Letters to the Editor 1-20-14

Mark Borer’s column in Saturday’s Courier regarding the EPA’s Renewable Fuel Standard and his arguments for supporting it did not make sense.
His claim of adding more constraints to the U.S. gasoline market by forcing more of his product (ethanol) into the U.S. fuel market will somehow lower costs to consumers is simply not correct.
Any time you add constraints to a free market, costs go up.
If it was actually cheaper for gasoline marketers to add more ethanol to fuel, they would do it! No regulations would be needed!
This is what Borer should have learned in his college economics class.
My viewpoint is not written to promote petroleum or any other type of fuel but rather to call out what Mr. Borer really wants, a government handout.
He may be correct that net farm income has increased due to the current RFS mandatory limits, but who is paying for this?
All consumers pay more both at the pump and the grocery store due to higher commodity prices. It affects nearly everything we buy. By the way, POET bio-refining has lined their pockets from these regulations too.
Our country would be better off with companies competing with a free and fair market.
Government regulations that force products into the market always increase costs to the consumers. If you support Mr. Borer’s viewpoint, ask yourself, where does it end?
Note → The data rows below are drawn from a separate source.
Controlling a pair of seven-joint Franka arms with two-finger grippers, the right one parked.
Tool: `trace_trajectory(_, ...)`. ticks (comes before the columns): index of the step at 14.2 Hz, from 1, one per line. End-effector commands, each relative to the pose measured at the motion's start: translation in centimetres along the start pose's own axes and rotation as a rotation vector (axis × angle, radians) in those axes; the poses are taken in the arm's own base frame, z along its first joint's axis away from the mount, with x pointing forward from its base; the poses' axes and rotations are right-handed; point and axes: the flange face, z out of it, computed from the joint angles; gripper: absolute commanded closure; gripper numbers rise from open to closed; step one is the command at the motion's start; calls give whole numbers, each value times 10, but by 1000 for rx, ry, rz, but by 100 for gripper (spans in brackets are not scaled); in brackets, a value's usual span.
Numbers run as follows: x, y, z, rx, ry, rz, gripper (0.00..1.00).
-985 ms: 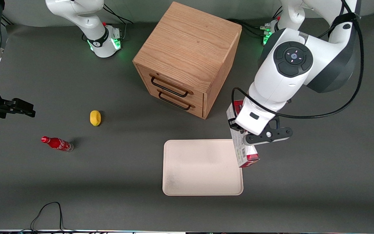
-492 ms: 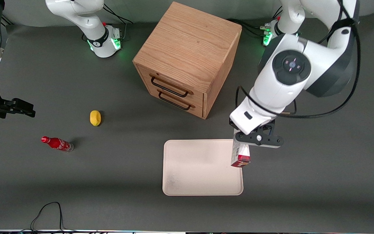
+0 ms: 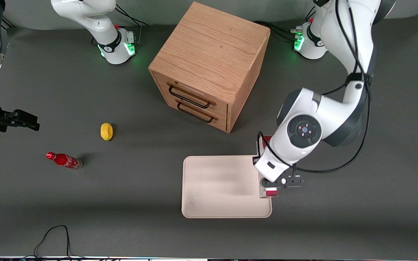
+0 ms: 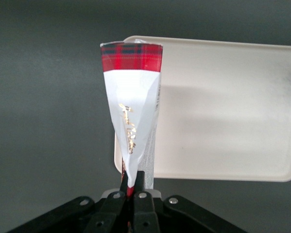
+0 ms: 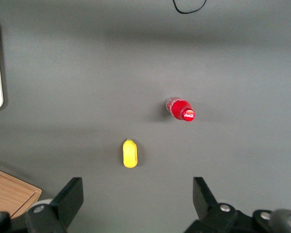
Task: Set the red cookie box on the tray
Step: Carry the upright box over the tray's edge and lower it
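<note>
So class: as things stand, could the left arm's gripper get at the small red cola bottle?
Probably not now: the gripper is shut on the long red cookie box at the cream-white tray's edge; the small red cola bottle lies toward the parked arm's end.

Red and white cookie box (image 4: 132, 104) pinched in the gripper (image 4: 132, 190) jaws, over the cream tray's (image 3: 220, 188) edge nearest the working arm

The black matt pincer (image 4: 132, 187) pinches a thin red-and-white cardboard cookie box (image 4: 131, 104) with a slightly glossy printed face. The cream-white rectangular tray (image 3: 223, 203) looks like smooth matt plastic, on a dark grey matt surface (image 3: 122, 203).
</note>
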Motion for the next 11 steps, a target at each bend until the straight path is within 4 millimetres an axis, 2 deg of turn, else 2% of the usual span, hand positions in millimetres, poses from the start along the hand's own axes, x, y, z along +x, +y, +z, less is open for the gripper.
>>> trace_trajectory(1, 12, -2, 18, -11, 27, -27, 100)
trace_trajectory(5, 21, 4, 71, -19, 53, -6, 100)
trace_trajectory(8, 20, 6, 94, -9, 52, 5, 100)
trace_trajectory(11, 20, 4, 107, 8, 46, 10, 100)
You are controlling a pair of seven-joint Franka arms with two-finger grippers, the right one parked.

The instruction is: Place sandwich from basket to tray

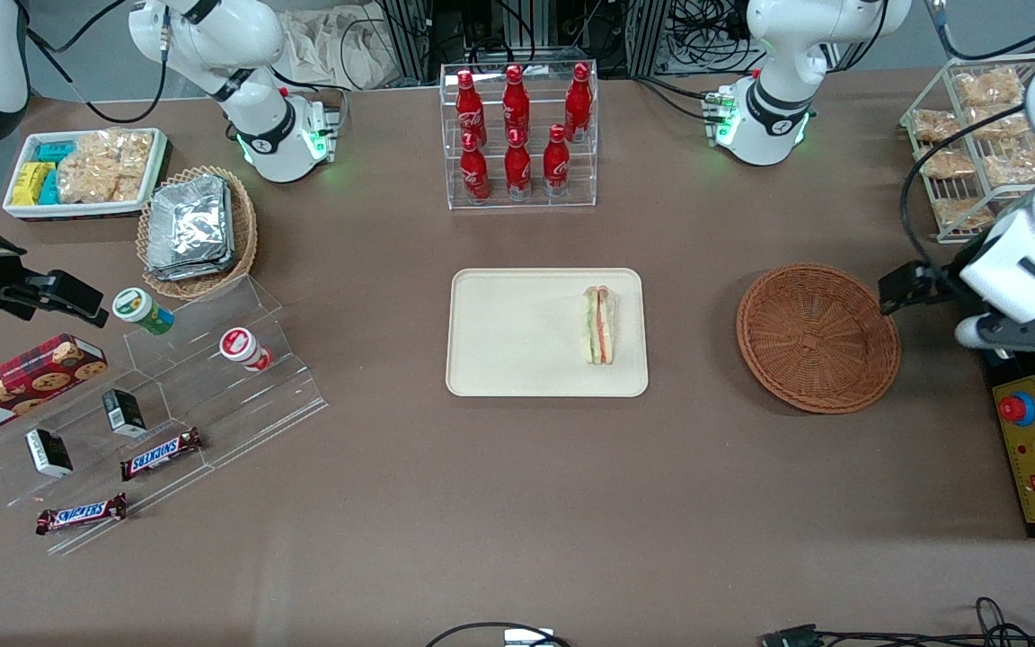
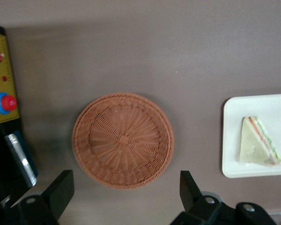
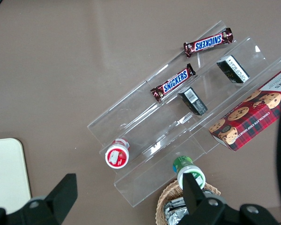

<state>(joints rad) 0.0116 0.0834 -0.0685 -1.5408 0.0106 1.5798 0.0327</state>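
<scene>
sandwich (image 1: 600, 324): flat on tray (image 1: 499, 359), edge nearest basket (image 1: 818, 337) | basket: emptied, beside tray | claw (image 2: 124, 194): fingers apart, nothing held, raised above basket, release judged complete

Front view looks steeply down over the whole tabletop (image 1: 517, 503). Left wrist view looks straight down from high up, gripper (image 2: 124, 199) spread wide above the basket (image 2: 123, 139), catching the tray (image 2: 234, 140) edge and sandwich (image 2: 258, 142); front view shares all three.
</scene>
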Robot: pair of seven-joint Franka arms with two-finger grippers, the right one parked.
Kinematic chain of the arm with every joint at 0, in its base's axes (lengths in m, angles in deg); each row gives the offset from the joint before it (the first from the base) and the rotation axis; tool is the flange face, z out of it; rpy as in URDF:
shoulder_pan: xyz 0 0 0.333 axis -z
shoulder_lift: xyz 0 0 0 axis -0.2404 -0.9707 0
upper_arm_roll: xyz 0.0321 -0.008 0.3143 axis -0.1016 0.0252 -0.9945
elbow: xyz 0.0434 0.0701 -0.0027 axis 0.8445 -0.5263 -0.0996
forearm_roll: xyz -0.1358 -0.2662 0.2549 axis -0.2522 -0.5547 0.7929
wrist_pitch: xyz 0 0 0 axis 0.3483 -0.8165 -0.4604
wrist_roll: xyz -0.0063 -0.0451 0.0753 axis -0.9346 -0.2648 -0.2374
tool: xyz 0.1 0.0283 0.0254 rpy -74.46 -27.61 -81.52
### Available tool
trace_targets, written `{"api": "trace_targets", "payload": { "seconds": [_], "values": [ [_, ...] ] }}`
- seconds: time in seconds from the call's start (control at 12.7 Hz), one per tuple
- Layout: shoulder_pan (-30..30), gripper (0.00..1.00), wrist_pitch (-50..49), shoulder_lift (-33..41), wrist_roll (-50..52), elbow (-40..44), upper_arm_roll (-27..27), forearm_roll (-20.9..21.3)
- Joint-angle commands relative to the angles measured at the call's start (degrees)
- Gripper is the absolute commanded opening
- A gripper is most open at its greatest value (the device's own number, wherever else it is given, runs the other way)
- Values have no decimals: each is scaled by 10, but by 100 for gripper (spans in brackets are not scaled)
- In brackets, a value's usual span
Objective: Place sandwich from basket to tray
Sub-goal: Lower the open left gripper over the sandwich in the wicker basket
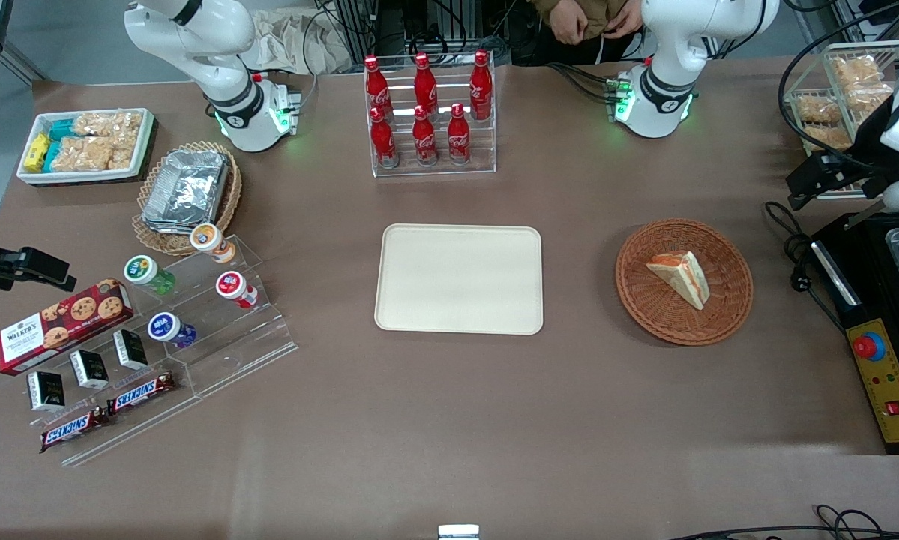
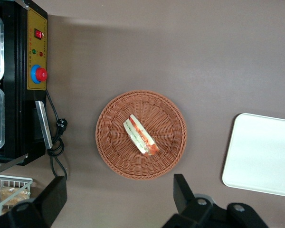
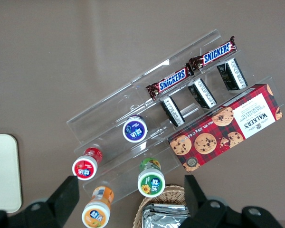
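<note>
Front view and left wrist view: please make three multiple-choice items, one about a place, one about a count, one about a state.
1. Where does the sandwich lie?
A. in the basket
B. on the tray
C. on the bare table

2. How many red bottles stand in the clear rack?
A. four
B. six
C. eight

3. How is the left arm's claw?
A. shut on the sandwich
B. open, above the table beside the basket
C. open, over the tray

Key: 1 A, the wedge rests on the wicker; 2 B, two rows of three; 3 B, its fingers stand wide apart, holding nothing.
</note>
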Motion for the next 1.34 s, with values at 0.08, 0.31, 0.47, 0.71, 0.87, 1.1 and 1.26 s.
{"api": "trace_targets", "payload": {
  "seconds": [0.08,0.31,0.47,0.71,0.87,1.1,1.26],
  "values": [
    [-5,100,-5,-17,25,27,4,8],
    [-4,100,-5,-29,104,19,6,5],
    [-3,100,2,-32,195,-12,8,-13],
    [-1,100,79,-16,289,-129,10,-8],
    [-1,100,164,-9,402,-221,9,-9],
    [-1,100,328,-5,421,-351,16,-5],
    [-1,100,390,-23,425,-397,16,-5]
  ]
}}
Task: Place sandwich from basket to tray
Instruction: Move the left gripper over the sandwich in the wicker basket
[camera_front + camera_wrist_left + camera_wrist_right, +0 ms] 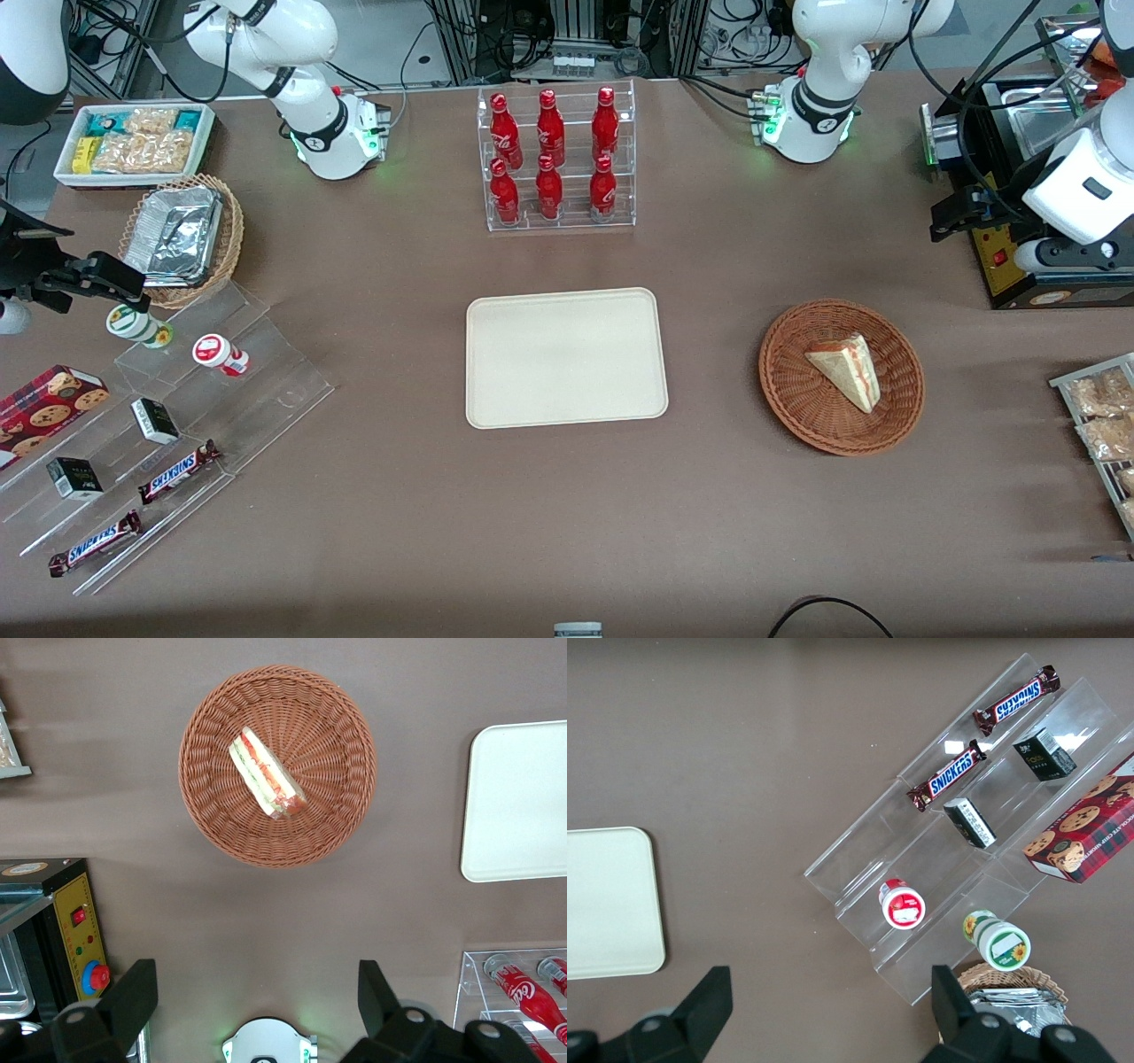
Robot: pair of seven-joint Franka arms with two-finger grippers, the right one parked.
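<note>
Step in hand, by judgement: approach, nothing lifted yet; the next move calls for lowering over the basket and closing across the wedge's bread faces. Items, read across the front view. White bin (pixel 133 143): clear-wrapped snack packets. Tan wicker basket (pixel 182 239): foil containers. Clear stepped display (pixel 168 434): two small pots, two dark boxes, two Snickers bars, with a cookie box beside it. Clear bottle rack (pixel 559 158): six red cola bottles in two rows. Tray (pixel 565 357): cream, rectangular, nothing on it, at table centre. Basket (pixel 841 377): reddish-brown wicker, beside the tray toward the working arm's end, holding the sandwich (pixel 847 369), one wedge lying on its side, filling edge showing in the wrist view. Gripper (pixel 257 997): raised well above the table, apart from the basket, jaws spread wide and holding nothing.
</note>
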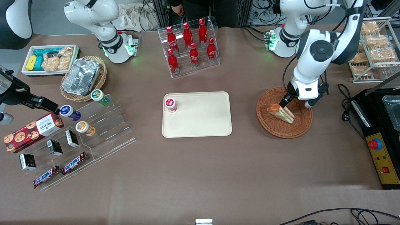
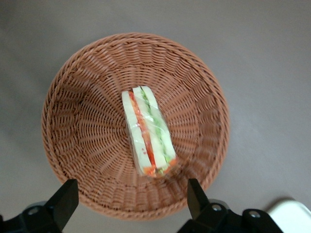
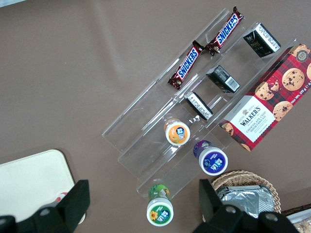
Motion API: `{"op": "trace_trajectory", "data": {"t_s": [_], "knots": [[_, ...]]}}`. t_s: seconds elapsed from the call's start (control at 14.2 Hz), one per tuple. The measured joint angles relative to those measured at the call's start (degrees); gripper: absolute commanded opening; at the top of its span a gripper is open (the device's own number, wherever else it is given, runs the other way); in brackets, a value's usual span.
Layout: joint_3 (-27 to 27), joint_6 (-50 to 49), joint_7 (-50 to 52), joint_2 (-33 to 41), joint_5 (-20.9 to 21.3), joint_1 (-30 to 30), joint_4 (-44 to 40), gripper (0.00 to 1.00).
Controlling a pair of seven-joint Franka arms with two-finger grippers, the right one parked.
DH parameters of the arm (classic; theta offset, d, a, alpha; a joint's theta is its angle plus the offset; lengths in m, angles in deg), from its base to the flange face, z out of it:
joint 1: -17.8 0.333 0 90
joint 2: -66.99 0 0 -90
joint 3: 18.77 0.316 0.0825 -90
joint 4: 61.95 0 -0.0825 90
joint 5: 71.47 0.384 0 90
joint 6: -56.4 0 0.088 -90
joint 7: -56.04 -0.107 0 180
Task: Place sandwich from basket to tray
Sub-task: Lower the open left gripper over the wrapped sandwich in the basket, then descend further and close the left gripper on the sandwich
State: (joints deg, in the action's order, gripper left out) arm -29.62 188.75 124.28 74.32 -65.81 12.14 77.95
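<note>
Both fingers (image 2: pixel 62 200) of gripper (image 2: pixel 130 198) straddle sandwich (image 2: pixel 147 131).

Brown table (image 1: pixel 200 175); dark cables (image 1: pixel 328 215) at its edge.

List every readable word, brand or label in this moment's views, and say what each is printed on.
"SNICKERS": two brown chocolate bars on the clear acrylic stepped stand.
"WALKERS": red cookie box; its smaller print is unreadable.
Coca-Cola script: red bottles, barely legible.
Small cup lids, black boxes: unreadable.
No text on the wrapped triangular sandwich, reddish-brown wicker basket or cream tray.
The open gripper hovers above the basket.
</note>
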Motion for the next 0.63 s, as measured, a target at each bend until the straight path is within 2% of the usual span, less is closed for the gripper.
{"op": "trace_trajectory", "data": {"t_s": [0.28, 0.63], "knots": [[-0.02, 4.42, 7.82, -5.38, 3.93, -0.7, 0.26, 0.99], [0.01, 8.52, 10.96, -10.1, 4.33, -0.75, 0.22, 0.99]]}}
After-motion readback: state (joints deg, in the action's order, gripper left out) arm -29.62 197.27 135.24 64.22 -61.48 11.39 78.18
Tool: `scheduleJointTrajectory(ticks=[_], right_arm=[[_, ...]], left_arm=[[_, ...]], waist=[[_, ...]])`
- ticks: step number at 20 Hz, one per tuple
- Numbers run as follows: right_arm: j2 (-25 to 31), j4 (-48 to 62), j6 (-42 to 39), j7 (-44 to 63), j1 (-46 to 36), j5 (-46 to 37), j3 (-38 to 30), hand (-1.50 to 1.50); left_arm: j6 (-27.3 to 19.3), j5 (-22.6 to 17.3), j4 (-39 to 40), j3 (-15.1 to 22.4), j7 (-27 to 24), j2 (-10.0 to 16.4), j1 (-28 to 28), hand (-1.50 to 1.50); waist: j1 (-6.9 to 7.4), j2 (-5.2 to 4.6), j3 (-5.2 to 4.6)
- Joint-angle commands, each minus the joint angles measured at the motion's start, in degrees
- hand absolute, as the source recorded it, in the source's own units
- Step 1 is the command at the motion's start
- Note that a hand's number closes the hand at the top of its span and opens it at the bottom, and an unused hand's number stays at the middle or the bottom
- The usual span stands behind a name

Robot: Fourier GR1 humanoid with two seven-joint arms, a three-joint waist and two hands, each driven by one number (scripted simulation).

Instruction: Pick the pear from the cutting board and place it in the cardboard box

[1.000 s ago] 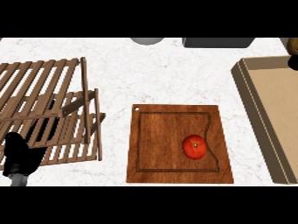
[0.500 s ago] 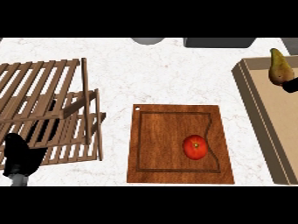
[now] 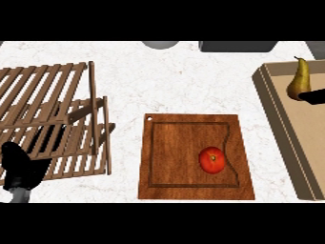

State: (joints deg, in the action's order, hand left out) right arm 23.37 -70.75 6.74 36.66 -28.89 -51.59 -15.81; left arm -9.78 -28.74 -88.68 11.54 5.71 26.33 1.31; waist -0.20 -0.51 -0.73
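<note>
A yellow-green pear (image 3: pixel 300 79) stands upright in the far end of the cardboard box (image 3: pixel 280 112) at the right edge of the head view. My right hand (image 3: pixel 324 95) is mostly cut off by that edge; a straight black finger reaches in and touches the pear's lower side, and the hand is open. The wooden cutting board (image 3: pixel 186 143) lies at the centre of the counter with only a red tomato (image 3: pixel 212 159) on it. My left hand (image 3: pixel 20 166) rests open at the lower left, over the front edge of a wooden rack.
A slatted wooden rack (image 3: pixel 42 109) fills the left side of the white marble counter. A grey round object (image 3: pixel 160 44) and a dark block (image 3: pixel 237 45) sit at the counter's far edge.
The right hand had the pear hidden in its grip over the box's far end. The pear now stands uncovered in the box, and the hand has pulled back toward the right edge. The left hand is unchanged.
</note>
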Motion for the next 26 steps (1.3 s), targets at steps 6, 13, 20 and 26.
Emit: scheduleJointTrajectory(ticks=[6,13,20,26], right_arm=[[-4.14,-9.0,17.31,-5.2,2.14,9.78,-11.34,-1.5],[-2.28,-20.65,13.71,-7.44,13.09,20.01,-18.8,-1.5],[-0.17,-29.62,4.43,-11.63,24.8,31.9,-25.42,-1.5],[-1.2,-32.21,0.82,-16.19,31.38,39.37,-30.96,-1.5]], left_arm=[[0.47,-0.74,-0.69,-5.66,-0.98,3.63,-1.86,0.0],[-0.32,-0.56,-2.95,-5.55,0.12,2.93,-0.95,0.0],[-0.81,0.27,-3.57,-5.9,0.16,2.73,-0.11,0.0],[1.44,-0.54,-4.61,-7.07,0.27,3.72,1.45,0.0]], waist=[[-0.34,0.79,0.81],[-1.05,0.95,0.77],[-1.24,0.96,0.78],[-0.39,0.81,0.76]])
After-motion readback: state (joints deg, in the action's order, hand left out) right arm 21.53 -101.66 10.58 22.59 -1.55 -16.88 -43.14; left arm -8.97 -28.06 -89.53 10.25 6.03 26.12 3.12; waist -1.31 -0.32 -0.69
Be honest with readers, you and your company are asking for a handout!
Julie Roland

Americans should marry who they want! Regarding Bob Schroeder’s comments (letter, Jan. 17) on gay marriage I have one question: Why all the hate?
Is this what the Bible teaches? To hate groups of people?
I have a solution for people who don’t like gay marriage: Don’t marry a gay person.
It seems if we’re not hating someone for race we have to make up for it with sexual preference.
America is free. It should stay that way. The Bible has no place in government because people can’t handle it, obviously.
I hear the Westboro Baptist Church could always use more volunteers picketing for their anti-gay views.
America is all up in arms about kids bullying kids but I’m seeing it happen with adults right now. What is this teaching our children? Don`t bully someone unless they’re gay?
This is a very sad.
Robert Morris

In response to Bob Schroeder (letter, Jan. 17) I would like to take a minute to reply that “religious freedom” is a misnomer.
What Schroeder has in mind when he says that “our forefathers came to this country in part for religious freedom” is hinted at by his later statement that “it is high time we put the Bible back in our schools.”
Given that school attendance is mandatory, what this amounts to is a requirement that schools incorporate the Bible into their curriculum which means, regardless of your religious preference, you must be exposed to the Bible (even if the Bible calls for your annihilation because of its prescriptions for “right” and “wrong”).
It is not “high time” that we put the Tao Te Ching in schools, it is not time for us to put The Vedas in schools, and it’s certainly not time to incorporate the study of philosophy into school curriculums; only the Bible.
How’s that for religious freedom? You’re free to choose, the Bible.
Schroeder’s conception of freedom is terrifying and it should be concerning for all those who know how to properly treat abstract nouns like “freedom.”
There’s only one polite and proper response: In the spirit of the freedom of speech, Mr. Schroeder, keep your opinion to yourself.
Michael Stone

To judge from media reports, many reporters and editors (and a few lawyers) expect me to feel a sense of moral outrage that a convicted rapist and murderer gasped and choked for air for 10 minutes before dying in Ohio’s death chamber Thursday.
I gather they intend I be ashamed that the state of Ohio, acting in the name of its law-abiding citizens, conducted an execution in which a few ghastly sounds escaped the mouth of dying reprobate.
Maybe I’m the only one (though I seriously doubt it), but the only horrific sounds that came to mind as I read of the final minutes of Dennis McGuire’s life were those sounds that must surely have been carrying on the air the night he killed Joy Stewart in 1989.
How did it sound, I wonder, when McGuire pulled Ms. Stewart from her car, beat her, sodomized her, choked her, stabbed her, then severed her neck to her spine?
How did all that pointless, undeserved suffering sound when inflicted on a 22 year-old, newly-married, mom-to-be?
How did it sound as the unborn child in her womb convulsed and died shortly after it’s mother? How did it sound as her husband wept tears of shock, grief, and rage when news of his family’s destruction reached him?
Steve Williams

When will the state of Ohio join with a number of other states and abolish the death penalty?
Mr. McGuire did deserve severe punishment for taking the lives of the woman and her unborn child but still was a human being.
We like to think we are a civilized society, but are we?